===== SUPPLIED MATERIAL =====

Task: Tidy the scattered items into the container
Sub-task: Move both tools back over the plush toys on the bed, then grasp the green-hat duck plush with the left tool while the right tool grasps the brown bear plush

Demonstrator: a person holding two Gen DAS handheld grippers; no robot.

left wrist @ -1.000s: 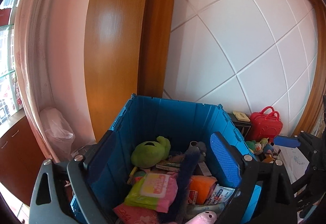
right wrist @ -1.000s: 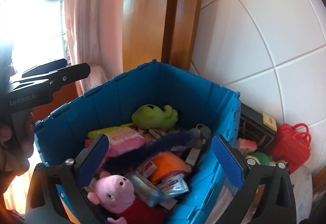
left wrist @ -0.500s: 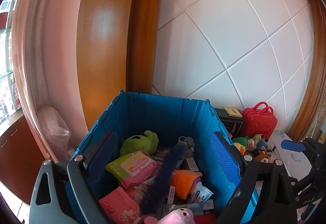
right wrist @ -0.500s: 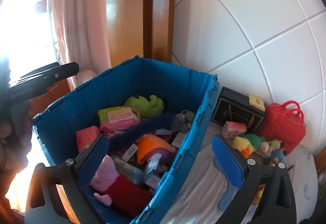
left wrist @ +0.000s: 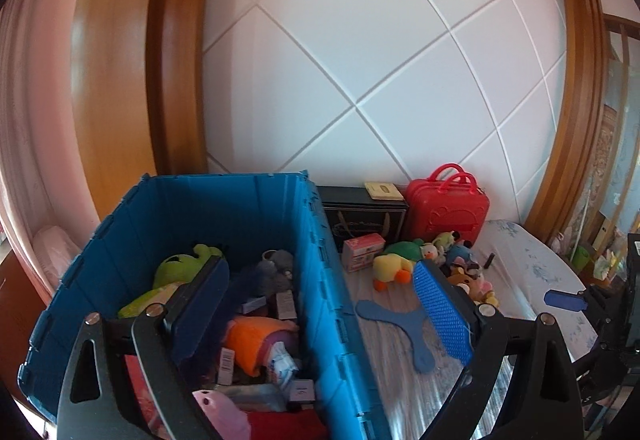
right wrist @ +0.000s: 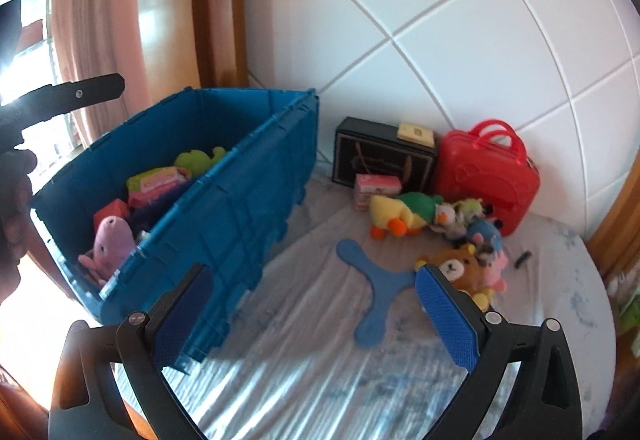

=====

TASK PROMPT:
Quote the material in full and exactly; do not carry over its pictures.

SOLUTION TO THIS PROBLEM:
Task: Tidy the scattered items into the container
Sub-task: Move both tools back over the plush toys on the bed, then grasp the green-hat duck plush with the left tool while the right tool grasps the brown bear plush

Demonstrator: a person holding two Gen DAS handheld grippers; no robot.

left wrist @ -1.000s: 
right wrist @ -1.000s: 
left wrist @ -0.500s: 
right wrist @ -0.500s: 
left wrist @ +0.000s: 
right wrist @ +0.000s: 

The exercise calls for nothing more than this answer.